|BioCryst Erases Year's Gains On A Failed HCV Preclinical Program|
|By Brian Wilson, Lead Contributor|
|Tuesday, 06 November 2012 08:25|
The application would have allowed BCX5191 to discontinue preclinical studies on animal models and advance onto clinical trials on human subjects. Approval of an IND application is an essential first step for any drug or treatment intended for humans.
Considering that BCX5191 wasn't able to pass its first hurdle (which isn't supposed to be difficult in the first place), it's only natural that the market got extremely bearish despite the fact that the company is still “exploring opportunities” for BCX5191. For most of us, the only question now is whether or not the selling on BCRX stock was overdone. Since BCX5191 was basically left for dead by Wall Street, our attention turns to the rest of the company's pipeline.
BioCryst has five programs in its pipeline, and Peramivir is generally considered the most important due to its proximity to an NDA submission (which should happen in 2013). Peramivir generates a lot of excitement for BioCryst due to its prospects as an influenza drug. Influenza, which is commonly referred to as “the flu”, affects a very large portion of the population (anywhere between 5-20% of the population according to CDC estimates.)
Other drugs like Zanamivir (marketed as Relenza by GlaxoSmithKline) and Oseltamivir (Tamiflu) are neuraminidase inhibitors as well, but their methods of delivery (inhalation and oral, respectively) do differ. They do also differ in efficacy, although it's hard to discuss this without double-blind studies. What we do consider is that Peramivir works significantly faster than an oral anti-viral compound like Oseltamivir, and could be utilized more freely than Zanamivir due to its ability to be continuously administered through an IV drip.
Although it has already received approval in Japan and Korea, the stock market is much more concerned about Peramivir's progress towards FDA approval in the United States. The company continues to recruit patients into a pivotal phase III study which will study the efficacy of Peramivir in addition to standard of care treatments in both children and adults who are hospitalized due to serious cases of influenza. We are expecting the primary results of this study in April of 2013, which should allow BioCryst to submit an NDA for Peramivir in the treatment of influenza.
Investors who aren't as keen on BioCryst's flagship drug should still consider the potential of other programs, like the gout treatment BCX4208/Ulodesine as well. Like Peramivir, Ulodesine targets an enormous therapeutic market. Gout affects a rough estimate of 6 million adults in the United States at a time, which provides plenty of room for any innovative gout treatments to succeed. While gout is usually a minor condition that disappears on its own in a matter of days, some serious cases can require prescribed treatments.

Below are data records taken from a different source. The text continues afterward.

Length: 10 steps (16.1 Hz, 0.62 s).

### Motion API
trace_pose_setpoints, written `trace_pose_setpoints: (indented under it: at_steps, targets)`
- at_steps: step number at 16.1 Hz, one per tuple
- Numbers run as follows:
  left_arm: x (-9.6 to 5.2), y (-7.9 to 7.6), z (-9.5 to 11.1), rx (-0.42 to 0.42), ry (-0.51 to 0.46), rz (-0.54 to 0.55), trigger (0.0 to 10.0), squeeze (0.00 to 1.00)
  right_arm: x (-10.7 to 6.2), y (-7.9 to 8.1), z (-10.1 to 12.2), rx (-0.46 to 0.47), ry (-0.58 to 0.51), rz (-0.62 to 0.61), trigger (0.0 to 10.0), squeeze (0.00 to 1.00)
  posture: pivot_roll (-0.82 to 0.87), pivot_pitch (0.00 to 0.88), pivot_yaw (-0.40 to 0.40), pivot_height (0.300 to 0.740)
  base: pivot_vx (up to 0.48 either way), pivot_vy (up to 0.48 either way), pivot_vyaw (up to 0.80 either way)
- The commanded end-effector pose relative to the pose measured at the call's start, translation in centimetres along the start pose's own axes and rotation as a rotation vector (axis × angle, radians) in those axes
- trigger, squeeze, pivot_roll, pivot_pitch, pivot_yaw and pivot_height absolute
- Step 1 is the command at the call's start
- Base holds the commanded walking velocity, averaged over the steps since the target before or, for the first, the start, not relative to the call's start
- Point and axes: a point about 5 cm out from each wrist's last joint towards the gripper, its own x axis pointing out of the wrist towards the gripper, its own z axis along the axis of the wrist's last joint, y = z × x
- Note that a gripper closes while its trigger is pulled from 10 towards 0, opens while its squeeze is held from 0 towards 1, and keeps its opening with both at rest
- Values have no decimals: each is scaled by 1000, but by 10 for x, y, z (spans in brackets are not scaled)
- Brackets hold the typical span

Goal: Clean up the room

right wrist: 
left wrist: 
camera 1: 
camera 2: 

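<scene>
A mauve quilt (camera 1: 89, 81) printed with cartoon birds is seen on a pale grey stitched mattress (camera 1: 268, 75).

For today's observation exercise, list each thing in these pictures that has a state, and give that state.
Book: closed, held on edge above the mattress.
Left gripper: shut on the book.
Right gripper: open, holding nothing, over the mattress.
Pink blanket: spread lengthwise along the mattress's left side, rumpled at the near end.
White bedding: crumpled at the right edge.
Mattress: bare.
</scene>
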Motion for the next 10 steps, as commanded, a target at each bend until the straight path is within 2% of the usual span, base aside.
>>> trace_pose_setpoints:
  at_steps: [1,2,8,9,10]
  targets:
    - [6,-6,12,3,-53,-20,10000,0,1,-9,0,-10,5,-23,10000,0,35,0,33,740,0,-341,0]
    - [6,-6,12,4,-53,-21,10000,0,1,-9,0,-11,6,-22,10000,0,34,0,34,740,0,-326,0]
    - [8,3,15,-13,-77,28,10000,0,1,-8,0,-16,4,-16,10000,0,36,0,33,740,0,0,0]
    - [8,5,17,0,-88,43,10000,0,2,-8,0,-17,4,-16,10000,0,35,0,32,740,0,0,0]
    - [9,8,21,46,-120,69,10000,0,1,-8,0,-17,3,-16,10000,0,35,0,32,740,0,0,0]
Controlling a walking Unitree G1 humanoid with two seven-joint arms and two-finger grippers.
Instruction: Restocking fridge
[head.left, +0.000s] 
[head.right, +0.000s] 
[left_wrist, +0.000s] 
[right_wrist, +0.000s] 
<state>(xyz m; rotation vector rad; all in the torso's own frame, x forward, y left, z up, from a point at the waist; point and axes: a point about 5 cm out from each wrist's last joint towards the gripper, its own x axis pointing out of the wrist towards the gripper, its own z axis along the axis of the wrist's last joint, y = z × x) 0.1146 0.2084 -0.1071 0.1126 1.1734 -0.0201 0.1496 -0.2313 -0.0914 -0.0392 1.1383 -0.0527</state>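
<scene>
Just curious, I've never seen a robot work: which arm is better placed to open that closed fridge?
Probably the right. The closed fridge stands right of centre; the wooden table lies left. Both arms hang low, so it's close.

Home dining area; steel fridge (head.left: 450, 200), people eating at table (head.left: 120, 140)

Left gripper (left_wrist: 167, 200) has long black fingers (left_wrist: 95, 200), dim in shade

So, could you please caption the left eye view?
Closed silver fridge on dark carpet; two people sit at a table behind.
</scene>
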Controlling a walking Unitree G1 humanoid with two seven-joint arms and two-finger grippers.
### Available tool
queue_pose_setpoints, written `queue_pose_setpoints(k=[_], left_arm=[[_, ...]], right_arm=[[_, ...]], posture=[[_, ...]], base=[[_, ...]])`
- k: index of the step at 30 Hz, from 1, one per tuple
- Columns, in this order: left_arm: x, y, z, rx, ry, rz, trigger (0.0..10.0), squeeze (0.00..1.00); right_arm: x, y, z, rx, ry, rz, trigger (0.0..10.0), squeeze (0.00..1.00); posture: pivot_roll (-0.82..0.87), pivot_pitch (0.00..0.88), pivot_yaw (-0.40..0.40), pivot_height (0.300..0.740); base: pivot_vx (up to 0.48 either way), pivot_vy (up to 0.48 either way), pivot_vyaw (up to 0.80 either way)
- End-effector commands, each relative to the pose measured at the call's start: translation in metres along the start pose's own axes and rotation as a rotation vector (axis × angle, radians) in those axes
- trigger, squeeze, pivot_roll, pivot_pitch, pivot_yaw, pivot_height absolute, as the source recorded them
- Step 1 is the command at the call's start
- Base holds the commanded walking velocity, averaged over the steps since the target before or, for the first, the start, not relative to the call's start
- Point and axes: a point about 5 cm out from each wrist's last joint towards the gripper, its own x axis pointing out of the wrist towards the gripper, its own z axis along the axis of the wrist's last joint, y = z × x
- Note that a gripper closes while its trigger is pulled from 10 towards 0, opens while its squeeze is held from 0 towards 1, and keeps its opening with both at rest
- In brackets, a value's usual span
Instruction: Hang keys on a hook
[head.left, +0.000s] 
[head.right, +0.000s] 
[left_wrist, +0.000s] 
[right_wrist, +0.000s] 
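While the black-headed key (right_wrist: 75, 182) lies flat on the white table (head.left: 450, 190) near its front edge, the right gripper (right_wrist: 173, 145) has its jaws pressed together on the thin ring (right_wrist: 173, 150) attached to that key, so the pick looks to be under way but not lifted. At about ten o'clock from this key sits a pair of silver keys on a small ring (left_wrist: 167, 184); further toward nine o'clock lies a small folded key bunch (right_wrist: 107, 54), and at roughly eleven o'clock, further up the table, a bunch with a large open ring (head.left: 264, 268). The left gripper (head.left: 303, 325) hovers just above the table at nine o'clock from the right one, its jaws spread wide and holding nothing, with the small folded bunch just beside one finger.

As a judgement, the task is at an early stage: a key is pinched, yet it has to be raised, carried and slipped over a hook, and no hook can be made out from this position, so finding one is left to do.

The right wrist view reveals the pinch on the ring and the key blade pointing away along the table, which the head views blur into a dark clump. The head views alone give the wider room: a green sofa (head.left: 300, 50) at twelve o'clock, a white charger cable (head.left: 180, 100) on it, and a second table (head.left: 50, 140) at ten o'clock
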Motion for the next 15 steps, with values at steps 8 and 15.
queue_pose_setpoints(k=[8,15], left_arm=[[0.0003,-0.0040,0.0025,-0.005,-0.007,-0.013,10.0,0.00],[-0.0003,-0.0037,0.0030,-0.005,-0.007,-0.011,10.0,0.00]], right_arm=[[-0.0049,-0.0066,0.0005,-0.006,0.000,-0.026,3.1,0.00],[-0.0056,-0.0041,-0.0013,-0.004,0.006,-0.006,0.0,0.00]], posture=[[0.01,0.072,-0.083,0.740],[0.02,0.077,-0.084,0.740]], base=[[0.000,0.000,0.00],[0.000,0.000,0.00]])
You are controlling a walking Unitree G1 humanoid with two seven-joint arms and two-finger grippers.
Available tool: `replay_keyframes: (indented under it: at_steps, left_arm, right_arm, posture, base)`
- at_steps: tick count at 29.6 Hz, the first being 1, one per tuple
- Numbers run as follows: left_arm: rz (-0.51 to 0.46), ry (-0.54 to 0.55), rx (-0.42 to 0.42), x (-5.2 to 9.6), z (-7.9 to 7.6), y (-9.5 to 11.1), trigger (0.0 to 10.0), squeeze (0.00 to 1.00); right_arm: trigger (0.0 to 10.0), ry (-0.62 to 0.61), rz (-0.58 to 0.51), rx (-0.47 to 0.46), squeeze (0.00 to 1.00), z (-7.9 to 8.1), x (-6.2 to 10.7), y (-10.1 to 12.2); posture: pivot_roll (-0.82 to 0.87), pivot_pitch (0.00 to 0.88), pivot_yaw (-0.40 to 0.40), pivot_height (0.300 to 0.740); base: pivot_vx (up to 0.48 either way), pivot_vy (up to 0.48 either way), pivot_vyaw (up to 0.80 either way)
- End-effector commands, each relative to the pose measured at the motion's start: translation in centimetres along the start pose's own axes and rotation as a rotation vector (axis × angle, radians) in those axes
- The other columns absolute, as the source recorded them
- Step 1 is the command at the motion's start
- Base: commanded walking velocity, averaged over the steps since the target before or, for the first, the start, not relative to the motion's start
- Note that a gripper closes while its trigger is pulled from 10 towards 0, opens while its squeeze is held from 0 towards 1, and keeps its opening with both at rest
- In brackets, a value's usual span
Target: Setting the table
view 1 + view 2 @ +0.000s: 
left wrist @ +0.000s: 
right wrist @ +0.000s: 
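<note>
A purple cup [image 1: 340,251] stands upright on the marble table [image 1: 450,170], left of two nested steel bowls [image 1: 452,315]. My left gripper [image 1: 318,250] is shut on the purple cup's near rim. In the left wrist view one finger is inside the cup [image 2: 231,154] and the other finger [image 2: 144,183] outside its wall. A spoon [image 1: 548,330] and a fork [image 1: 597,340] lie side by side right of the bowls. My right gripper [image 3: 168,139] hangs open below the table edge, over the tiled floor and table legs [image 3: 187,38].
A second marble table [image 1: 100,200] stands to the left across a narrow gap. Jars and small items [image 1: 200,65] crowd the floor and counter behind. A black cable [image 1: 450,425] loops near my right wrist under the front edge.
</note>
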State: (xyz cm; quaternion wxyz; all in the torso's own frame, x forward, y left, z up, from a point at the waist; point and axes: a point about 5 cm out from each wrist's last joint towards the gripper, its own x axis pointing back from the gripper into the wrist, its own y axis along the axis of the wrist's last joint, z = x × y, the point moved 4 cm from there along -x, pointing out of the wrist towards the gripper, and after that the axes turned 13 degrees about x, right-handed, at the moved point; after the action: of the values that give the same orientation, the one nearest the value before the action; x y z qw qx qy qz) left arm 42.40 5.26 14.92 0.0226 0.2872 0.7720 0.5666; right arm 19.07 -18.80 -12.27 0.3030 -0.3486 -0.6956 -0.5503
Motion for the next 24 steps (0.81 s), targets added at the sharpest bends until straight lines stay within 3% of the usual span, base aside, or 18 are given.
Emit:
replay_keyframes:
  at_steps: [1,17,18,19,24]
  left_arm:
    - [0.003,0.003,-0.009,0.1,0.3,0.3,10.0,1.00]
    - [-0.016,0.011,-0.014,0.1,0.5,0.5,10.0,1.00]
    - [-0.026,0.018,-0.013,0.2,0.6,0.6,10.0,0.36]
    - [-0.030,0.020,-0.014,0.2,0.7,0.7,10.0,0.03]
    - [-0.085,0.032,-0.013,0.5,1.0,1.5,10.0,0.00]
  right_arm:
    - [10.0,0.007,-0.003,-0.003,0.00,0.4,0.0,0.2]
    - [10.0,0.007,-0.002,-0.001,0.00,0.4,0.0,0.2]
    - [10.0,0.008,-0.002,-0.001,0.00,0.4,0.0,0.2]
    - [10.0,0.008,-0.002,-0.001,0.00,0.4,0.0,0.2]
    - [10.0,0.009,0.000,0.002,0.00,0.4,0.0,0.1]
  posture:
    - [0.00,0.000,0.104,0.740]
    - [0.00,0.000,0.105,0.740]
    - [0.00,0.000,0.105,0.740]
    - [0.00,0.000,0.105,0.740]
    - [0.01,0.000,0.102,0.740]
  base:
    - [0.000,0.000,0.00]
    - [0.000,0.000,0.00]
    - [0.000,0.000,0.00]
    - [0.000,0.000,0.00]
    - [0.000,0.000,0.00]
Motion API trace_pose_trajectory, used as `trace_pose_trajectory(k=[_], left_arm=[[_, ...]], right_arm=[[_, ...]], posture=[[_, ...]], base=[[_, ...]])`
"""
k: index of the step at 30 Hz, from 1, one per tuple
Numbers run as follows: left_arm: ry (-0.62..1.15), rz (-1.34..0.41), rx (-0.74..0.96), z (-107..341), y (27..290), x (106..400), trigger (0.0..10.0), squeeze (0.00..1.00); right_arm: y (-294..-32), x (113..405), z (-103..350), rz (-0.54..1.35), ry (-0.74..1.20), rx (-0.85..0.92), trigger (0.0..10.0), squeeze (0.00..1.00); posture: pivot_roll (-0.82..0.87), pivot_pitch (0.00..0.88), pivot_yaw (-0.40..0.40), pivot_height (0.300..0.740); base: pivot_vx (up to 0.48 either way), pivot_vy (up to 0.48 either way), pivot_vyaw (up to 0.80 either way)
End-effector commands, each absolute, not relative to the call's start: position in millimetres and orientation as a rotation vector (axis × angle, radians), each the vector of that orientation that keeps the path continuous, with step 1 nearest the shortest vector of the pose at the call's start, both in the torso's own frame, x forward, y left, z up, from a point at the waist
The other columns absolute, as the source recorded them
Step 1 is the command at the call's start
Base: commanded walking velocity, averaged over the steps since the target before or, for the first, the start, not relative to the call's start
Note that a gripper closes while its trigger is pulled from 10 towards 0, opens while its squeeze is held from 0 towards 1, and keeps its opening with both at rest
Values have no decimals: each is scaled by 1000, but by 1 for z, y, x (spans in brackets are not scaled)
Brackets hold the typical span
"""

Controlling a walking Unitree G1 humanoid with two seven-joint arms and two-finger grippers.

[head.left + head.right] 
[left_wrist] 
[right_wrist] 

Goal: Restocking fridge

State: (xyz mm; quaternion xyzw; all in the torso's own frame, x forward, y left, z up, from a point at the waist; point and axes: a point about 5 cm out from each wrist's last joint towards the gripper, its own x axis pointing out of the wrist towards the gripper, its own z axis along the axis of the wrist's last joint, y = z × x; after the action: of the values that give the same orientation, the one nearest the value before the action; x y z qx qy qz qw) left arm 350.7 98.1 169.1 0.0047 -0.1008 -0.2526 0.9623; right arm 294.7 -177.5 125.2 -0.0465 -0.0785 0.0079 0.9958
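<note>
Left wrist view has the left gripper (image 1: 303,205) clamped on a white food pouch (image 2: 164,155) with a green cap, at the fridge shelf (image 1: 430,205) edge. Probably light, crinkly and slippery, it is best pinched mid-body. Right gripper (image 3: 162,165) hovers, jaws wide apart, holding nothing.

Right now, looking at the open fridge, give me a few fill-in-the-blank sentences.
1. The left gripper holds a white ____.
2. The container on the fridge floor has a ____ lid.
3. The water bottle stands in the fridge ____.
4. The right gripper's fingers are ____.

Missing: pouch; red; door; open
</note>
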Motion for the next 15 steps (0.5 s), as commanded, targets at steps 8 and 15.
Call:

In recent clinical trials, Ulodesine proved to be a safe and highly effect treatment for gout when used in conjunction with standard of care compound, Allopurinol. The results of Ulodesine's phase IIb trials were released in January of this year, and induced enough buying interest to double the value of the stock in just two months. Due to the buying, BCRX reached a new high of $5.95/share in March yet failed to hold on to the momentum.
With the recent drop in BCRX that followed the unofficial death of BCX5191, BioCryst has given back the last of the gains seen in the Ulodesine rally. BCRX has moved only 3.6% higher YTD, and saw virtually no net gain, or loss, in short interest.
If you think that the de facto death of BCX5191 wasn't a big deal, and if you still have confidence in the market potential of Peramivir, Ulodesine, or BioCrysts's other programs BCX4161 and Forodesine, you can consider the recent drop as a value buyer's opportunity. BioCryst's recent tumble shaved about $70 million off of the company's valuation. If it was fairly valued prior to October 31st 2012, that would imply that BCX5191 was indeed worth $70 million or more. This seems a bit steep for a preclinical drug (even if it was targeting the ever-popular HCV drug market), and implies that the market might have been too harsh on BioCryst for its one blunder.